Instructions for the task
The lines below that include the word "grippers" are to be reported.

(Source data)
*** Block opens ***

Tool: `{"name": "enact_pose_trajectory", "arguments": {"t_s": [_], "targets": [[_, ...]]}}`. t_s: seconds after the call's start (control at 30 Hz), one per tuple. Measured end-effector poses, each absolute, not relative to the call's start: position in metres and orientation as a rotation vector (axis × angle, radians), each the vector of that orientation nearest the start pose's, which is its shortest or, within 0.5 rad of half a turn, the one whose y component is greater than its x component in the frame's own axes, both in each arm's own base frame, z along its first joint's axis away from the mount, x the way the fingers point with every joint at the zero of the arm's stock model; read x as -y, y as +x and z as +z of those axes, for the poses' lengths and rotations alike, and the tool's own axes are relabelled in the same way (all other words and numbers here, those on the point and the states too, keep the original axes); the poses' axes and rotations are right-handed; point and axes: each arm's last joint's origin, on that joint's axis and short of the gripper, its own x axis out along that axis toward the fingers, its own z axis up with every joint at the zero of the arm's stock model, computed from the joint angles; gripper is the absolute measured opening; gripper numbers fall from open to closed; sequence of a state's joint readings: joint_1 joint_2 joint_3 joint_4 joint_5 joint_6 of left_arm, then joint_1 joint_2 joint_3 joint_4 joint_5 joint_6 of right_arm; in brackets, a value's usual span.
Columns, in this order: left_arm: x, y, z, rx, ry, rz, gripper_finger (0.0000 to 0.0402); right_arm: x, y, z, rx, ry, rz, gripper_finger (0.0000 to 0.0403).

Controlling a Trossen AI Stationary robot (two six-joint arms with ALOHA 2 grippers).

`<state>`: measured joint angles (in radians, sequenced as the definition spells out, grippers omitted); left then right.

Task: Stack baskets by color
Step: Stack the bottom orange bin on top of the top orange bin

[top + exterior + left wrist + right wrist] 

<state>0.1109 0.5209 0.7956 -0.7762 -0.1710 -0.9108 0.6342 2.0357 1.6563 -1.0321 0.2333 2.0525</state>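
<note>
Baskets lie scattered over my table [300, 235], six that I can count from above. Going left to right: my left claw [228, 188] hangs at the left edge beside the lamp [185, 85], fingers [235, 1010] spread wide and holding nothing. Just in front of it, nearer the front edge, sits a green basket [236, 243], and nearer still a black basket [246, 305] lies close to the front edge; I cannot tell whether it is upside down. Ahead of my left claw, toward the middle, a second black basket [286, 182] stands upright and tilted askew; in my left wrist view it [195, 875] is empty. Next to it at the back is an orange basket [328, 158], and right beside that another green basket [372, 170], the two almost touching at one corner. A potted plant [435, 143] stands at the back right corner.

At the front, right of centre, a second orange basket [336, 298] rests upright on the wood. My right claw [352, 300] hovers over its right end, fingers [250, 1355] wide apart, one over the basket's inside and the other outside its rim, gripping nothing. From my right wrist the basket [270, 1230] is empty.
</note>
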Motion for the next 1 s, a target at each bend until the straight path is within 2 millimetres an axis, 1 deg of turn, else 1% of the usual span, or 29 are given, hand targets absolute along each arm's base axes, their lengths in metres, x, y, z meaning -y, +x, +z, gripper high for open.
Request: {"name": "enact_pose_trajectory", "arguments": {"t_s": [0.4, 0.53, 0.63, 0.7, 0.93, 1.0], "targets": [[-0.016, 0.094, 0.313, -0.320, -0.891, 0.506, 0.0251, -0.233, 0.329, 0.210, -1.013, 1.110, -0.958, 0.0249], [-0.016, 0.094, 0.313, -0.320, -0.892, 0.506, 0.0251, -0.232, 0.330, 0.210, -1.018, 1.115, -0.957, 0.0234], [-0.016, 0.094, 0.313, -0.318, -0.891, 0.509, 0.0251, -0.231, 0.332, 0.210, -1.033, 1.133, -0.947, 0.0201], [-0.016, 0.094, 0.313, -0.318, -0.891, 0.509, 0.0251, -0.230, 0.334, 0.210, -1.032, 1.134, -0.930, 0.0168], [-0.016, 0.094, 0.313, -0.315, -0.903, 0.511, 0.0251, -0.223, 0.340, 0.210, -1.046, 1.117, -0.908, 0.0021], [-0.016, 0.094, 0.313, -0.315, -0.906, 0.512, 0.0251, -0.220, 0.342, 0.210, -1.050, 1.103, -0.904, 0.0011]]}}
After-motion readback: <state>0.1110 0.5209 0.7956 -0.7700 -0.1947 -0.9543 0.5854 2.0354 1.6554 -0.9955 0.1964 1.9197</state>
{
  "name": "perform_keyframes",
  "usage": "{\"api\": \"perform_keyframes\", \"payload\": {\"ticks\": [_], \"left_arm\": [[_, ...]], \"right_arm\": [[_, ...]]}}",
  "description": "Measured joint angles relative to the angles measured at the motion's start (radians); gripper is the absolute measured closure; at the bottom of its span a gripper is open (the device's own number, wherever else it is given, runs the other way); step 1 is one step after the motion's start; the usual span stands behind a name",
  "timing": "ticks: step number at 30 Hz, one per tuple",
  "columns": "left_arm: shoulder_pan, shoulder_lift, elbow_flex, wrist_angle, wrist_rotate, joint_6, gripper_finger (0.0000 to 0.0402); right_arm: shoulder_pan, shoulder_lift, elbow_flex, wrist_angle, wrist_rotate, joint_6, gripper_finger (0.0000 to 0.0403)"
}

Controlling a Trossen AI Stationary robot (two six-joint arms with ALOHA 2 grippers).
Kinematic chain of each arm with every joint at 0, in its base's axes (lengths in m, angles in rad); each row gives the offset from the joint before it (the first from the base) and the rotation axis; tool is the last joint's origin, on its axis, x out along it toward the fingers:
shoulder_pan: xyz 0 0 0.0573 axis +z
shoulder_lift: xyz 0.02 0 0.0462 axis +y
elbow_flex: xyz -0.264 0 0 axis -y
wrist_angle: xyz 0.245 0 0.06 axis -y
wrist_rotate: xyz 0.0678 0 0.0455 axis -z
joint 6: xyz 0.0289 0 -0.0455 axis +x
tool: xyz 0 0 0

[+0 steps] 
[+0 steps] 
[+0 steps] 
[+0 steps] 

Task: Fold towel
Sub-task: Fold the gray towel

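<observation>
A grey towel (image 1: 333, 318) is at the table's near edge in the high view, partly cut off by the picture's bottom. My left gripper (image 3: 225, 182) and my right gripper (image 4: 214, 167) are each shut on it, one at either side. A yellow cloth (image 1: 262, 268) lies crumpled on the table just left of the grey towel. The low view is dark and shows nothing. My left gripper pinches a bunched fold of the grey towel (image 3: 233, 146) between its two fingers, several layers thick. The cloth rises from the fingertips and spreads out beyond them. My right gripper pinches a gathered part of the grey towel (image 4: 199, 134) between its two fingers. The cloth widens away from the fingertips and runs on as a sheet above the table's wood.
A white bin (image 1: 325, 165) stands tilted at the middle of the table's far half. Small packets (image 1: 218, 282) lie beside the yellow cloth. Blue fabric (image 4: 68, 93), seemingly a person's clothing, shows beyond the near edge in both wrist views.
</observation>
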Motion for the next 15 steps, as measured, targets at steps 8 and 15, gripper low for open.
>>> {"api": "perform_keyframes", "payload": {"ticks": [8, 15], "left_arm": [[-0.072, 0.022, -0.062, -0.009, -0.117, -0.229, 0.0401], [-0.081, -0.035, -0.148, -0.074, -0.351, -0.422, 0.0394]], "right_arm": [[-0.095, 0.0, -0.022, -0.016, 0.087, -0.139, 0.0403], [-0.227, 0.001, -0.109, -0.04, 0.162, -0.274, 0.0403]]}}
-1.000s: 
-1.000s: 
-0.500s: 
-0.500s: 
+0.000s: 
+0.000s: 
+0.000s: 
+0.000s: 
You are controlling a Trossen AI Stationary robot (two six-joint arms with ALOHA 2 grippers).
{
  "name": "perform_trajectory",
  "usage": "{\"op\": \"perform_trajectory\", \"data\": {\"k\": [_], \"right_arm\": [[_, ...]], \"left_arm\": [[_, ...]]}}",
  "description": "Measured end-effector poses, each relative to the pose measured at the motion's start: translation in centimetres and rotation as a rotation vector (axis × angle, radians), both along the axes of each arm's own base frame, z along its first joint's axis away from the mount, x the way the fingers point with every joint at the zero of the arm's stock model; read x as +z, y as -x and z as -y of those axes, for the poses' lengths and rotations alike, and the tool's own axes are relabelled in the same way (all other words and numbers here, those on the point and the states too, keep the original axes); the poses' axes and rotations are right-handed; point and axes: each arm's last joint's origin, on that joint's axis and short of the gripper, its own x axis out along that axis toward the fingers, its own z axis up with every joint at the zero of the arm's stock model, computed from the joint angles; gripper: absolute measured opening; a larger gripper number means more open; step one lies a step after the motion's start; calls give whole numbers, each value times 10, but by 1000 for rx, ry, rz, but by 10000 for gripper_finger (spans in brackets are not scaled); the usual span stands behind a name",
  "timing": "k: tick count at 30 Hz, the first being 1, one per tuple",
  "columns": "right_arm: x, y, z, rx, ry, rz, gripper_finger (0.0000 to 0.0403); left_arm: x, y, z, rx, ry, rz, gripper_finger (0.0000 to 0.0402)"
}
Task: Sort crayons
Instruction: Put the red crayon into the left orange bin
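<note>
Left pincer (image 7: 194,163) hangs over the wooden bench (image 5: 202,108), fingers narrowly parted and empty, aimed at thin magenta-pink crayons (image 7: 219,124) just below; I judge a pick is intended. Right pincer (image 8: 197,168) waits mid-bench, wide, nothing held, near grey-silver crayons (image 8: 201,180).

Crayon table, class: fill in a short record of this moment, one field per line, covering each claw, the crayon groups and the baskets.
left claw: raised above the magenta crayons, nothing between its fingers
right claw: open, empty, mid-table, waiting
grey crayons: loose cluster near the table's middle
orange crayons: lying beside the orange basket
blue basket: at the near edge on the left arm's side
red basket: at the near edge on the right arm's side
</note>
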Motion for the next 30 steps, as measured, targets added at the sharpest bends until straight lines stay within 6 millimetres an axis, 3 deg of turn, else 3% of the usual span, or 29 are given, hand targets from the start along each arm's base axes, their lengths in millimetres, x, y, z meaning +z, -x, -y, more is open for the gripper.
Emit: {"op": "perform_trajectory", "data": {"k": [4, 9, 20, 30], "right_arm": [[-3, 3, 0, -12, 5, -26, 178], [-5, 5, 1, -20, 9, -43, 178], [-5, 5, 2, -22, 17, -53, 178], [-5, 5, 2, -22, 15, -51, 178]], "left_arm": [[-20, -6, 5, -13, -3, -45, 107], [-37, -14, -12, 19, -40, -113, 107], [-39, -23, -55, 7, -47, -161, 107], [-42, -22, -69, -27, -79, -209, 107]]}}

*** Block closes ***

Reply
Controlling a Trossen AI Stationary robot (two six-joint arms with ALOHA 2 grippers).
`<state>`: measured joint angles (in radians, sequenced as the definition spells out, grippers omitted); left then right.
Controlling a Trossen AI Stationary robot (two six-joint arms with ALOHA 2 grippers).
You are controlling a Trossen AI Stationary robot (two six-joint arms with ALOHA 2 grippers).

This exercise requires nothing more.